If you’re still relatively young and you plan to enjoy your retirement to the fullest, you’ll need plenty of money for travel and leisure.
And that’s on top of all the usual costs of basic living, such as household bills, a car, and so on—assuming, too, that you have paid off your mortgage by this point.
Were you to retire at 50, you could potentially live for another four decades.
So you’ll either need large savings to keep you going, to cash in on your home equity by downsizing, or to live frugally, sacrificing luxuries for freedom.
Moreover, depending on the terms of your pension scheme, you might also not be able to access your money before you hit 55, which is the age threshold for many.
And not to mention the state pension age, which is currently between 67 and 68 depending on when you were born, which means you couldn’t collect your state pension if retiring early.
The size of your state pension is also dependent on how many years you have made National Insurance contributions.
You may not have made enough contributions if you retire early to receive the full state pension, which is currently around £8,750 a year.
But there is a middle-way. If you have decent pension savings, but not necessarily enough to live the lifestyle you want, or to last until you die, you could semi-retire instead.
Cut down your hours, get a new part-time job, or start an easy-going small business to keep an income but also free yourself up more and ease into retirement with enough money to live how you want to.
You might get bored
There is an awful lot of time to fill every day if you’re not working and no longer have a fixed routine.
A recent survey by the National Citizen Service of retirees over the age of 45 found many described it as boring and lonely.
One in ten were bored just a few months into retirement and 27% were left with more spare time than they thought they would have.
We associate retirement with happiness but there is a genuine risk of slipping into depression and social isolation if you aren’t proactive and disciplined.
And that is the key: You need to build new routines and fill your life with rewarding activities.

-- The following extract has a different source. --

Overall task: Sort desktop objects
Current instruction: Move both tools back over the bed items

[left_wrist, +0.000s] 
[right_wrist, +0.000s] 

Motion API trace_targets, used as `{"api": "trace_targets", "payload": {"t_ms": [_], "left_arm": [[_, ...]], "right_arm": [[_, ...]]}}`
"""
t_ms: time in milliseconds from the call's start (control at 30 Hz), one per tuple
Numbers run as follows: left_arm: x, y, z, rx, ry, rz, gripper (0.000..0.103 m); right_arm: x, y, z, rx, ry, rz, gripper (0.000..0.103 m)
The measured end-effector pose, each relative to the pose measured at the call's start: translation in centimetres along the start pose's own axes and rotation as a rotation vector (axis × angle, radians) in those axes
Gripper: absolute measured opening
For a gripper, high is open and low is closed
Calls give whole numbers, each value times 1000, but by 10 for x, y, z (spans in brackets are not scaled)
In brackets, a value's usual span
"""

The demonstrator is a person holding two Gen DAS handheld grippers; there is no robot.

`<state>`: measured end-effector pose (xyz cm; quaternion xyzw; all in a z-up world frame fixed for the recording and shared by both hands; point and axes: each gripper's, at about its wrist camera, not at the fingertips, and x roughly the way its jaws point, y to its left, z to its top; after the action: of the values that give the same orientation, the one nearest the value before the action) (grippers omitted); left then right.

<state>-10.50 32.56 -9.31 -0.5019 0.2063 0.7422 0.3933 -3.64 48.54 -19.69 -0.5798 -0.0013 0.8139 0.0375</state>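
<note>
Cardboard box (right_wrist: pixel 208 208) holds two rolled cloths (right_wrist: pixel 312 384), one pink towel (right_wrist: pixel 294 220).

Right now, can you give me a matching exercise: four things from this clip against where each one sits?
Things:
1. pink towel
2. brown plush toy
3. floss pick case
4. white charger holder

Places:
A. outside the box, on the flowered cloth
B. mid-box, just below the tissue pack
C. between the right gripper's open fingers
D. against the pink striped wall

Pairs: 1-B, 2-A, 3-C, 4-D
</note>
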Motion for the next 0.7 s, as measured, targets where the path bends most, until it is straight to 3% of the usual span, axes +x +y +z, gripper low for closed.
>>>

Get hobbies, join clubs, volunteer your skills to help others, be involved in your community, get a part-time job—make sure you build a new life to fill the void left by the absence of employment.
The risk of cognitive decline
We know that a natural consequence of ageing is the decline of our mental faculties.
Various studies suggest there is a link between retirement and a decline in cognitive function, such as memory, though the research on this area is still developing and its needs further investigation.
Using our brains at work, particularly in complex professional jobs, helps to keep our minds functioning and sharp.
One study published in the journal Psychology and Aging described maintaining cognitive function as “use it or lose it.”
“There was a relationship between changes in intellectually related activities and changes in cognitive functioning,” the study found.
“These results are consistent with the hypothesis that intellectually engaging activities serve to buffer individuals against decline.”
So there is the answer to the brain problem: Use it, don’t lose it.
Keep your mind active by challenging it with a degree of complexity, such as running a local community club, for example, or learning new skills, or doing some part-time work.
Keep alert with routines to your life and busy yourself. Don’t let yourself slump into the sofa everyday and watch TV. Get up, get out, and get active both mentally and physically.